TASK DETAILS
Would you repeat the listing below exactly, with no pictures in it?

⟨

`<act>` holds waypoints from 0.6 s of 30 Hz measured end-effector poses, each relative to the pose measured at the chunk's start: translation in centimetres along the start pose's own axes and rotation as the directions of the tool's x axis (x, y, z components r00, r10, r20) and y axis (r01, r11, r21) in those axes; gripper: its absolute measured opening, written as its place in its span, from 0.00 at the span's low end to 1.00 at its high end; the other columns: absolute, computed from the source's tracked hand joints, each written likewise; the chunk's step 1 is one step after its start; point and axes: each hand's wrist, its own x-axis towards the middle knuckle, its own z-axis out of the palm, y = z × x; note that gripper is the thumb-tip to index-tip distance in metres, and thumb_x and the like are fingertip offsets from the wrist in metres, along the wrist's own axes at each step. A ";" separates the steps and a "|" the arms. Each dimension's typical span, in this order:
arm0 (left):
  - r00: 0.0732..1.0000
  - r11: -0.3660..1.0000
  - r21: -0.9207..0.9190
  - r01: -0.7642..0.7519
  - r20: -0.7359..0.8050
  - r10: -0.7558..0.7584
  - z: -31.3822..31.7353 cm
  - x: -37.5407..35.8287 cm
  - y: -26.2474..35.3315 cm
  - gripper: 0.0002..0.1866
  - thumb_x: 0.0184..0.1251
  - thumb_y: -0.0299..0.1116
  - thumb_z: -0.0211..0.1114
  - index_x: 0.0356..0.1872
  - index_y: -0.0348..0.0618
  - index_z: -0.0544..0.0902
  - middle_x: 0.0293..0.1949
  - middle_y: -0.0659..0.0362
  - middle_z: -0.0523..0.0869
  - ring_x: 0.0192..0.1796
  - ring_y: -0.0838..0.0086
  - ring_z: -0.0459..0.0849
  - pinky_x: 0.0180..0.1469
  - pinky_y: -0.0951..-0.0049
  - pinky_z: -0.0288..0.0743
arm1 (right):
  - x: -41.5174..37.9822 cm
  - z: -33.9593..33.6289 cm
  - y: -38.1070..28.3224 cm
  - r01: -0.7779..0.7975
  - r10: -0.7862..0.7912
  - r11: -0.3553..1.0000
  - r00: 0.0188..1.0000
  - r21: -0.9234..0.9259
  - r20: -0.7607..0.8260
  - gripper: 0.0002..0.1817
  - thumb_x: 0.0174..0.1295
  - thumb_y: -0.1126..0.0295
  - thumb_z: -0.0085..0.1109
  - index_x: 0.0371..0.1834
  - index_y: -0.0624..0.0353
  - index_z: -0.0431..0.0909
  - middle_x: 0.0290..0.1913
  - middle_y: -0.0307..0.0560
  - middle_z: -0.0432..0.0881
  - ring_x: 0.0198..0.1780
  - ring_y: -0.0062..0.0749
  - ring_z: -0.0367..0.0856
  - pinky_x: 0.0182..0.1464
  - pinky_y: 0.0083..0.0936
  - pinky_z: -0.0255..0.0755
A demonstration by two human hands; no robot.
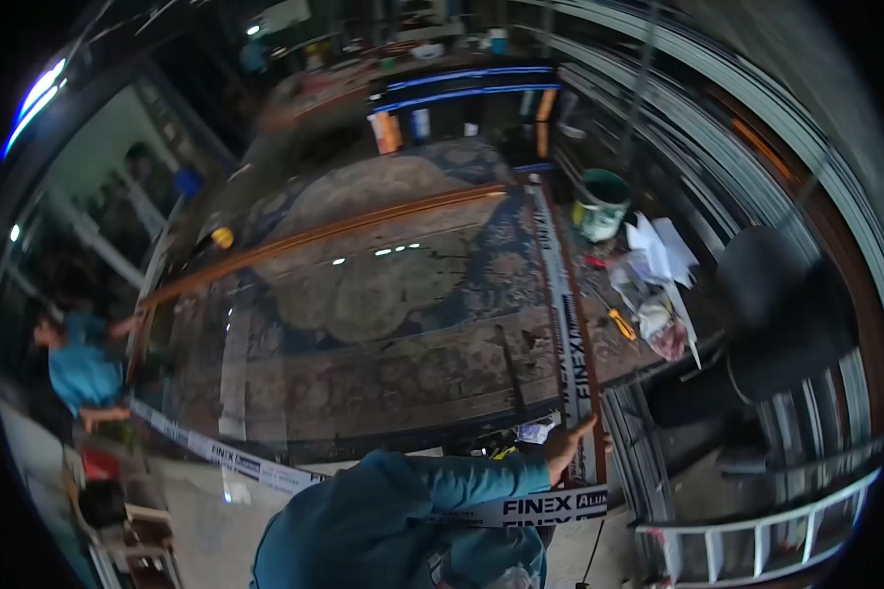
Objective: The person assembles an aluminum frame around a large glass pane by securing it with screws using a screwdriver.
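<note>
A large rectangular frame with brown edges and printed white protective film reaches across the view. Its glass-like panel shows a patterned surface beneath. At the near right corner, my left hand grips the upright side of the frame, with fingertips showing past its outer edge. The teal sleeve stretches over the near film-covered bar, marked FINEX. My right hand is not visible. At the far left corner, another person in teal has their hands by the frame.
A green-rimmed bucket, crumpled papers and a yellow-handled tool lie on the right. Long metal profiles line the right side. A ladder is at lower right, a wooden shelf at lower left.
</note>
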 end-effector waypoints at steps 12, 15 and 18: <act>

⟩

OUTPUT FOR THIS EXERCISE
`<act>` holds waypoints from 0.6 s of 30 Hz measured end-effector poses, each relative to the pose measured at the chunk's start: translation in centimetres along the start pose's own axes and rotation as the directions of the tool's x axis (x, y, z components r00, r10, r20) and y axis (r01, r11, r21) in those axes; gripper: its absolute measured opening, written as its place in its span, from 0.00 at the span's low end to 1.00 at its high end; the other columns: absolute, computed from the source's tracked hand joints, each written likewise; the chunk's step 1 is one step after its start; point and axes: each hand's wrist, its own x-axis towards the middle knuckle, its own z-axis out of the palm, y = z × x; note that gripper is the thumb-tip to index-tip distance in metres, and thumb_x and the like are fingertip offsets from the wrist in metres, along the wrist's own axes at each step. A ";" separates the steps and a "|" the arms. Each dimension's typical span, in this order:
arm0 (left):
  - r00: 0.0732..1.0000
  - r11: -0.3660..1.0000
  - r21: -0.9207..0.9190
  - r01: -0.7642..0.7519
  - r20: -0.7359..0.8050
  - r10: -0.7558..0.7584
  - z: -31.3822..31.7353 cm
  - x: -37.5407..35.8287 cm
  - y: -26.2474..35.3315 cm
  - gripper: 0.0002..0.1866
  - thumb_x: 0.0184..0.1251
  - thumb_y: -0.0299..0.1116
  - thumb_z: -0.0211..0.1114
  - index_x: 0.0356..0.1872
  - index_y: -0.0348..0.0618
  - index_z: -0.0544..0.0902
  - middle_x: 0.0293..0.1949
  - middle_y: -0.0659..0.0362
  - middle_z: -0.0523..0.0869
  - ring_x: 0.0192..0.1796
  - ring_y: -0.0838..0.0086
  - ring_z: -0.0459..0.0849
  - pinky_x: 0.0180..0.1469
  - pinky_y: -0.0951..-0.0049
  - pinky_z: -0.0288..0.0743
arm1 (right):
  - x: -41.5174..37.9822 cm
  - z: -33.9593..33.6289 cm
  - y: -38.1070..28.3224 cm
  - r01: -0.7779..0.7975
  - r10: -0.7862..0.7912
  - r11: -0.3553..1.0000
  - r00: 0.0188..1.0000
  - r21: -0.9234..0.9259
  - r20: -0.7607..0.8260
  - gripper: 0.0002..0.1817
  - thumb_x: 0.0174..0.1295
  - thumb_y: -0.1126..0.0295
  - thumb_z: -0.0085..0.1109
  - index_x: 0.0371..0.1834
  - index_y: -0.0624..0.0353
  - index_z: -0.0431..0.0909
  - middle_x: 0.0290..0.1913
  - middle_y: -0.0307..0.0560
  - middle_z: -0.0432..0.0881
  - ring_x: 0.0198..0.1780
  - ring_y: -0.0062..0.0749
  - ring_z: -0.0367..0.0856
  - pinky_x: 0.0182..0.1464
  - pinky_y: 0.0083..0.0936
  - pinky_z: -0.0255..0.0755
A demonstration by two human hands; no robot.
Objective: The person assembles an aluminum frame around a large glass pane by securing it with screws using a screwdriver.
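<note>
A large rectangular frame with brown edges and printed white protective film reaches across the view. Its glass-like panel shows a patterned surface beneath. At the near right corner, my left hand grips the upright side of the frame, with fingertips showing past its outer edge. The teal sleeve stretches over the near film-covered bar, marked FINEX. My right hand is not visible. At the far left corner, another person in teal has their hands by the frame.
A green-rimmed bucket, crumpled papers and a yellow-handled tool lie on the right. Long metal profiles line the right side. A ladder is at lower right, a wooden shelf at lower left.
</note>
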 end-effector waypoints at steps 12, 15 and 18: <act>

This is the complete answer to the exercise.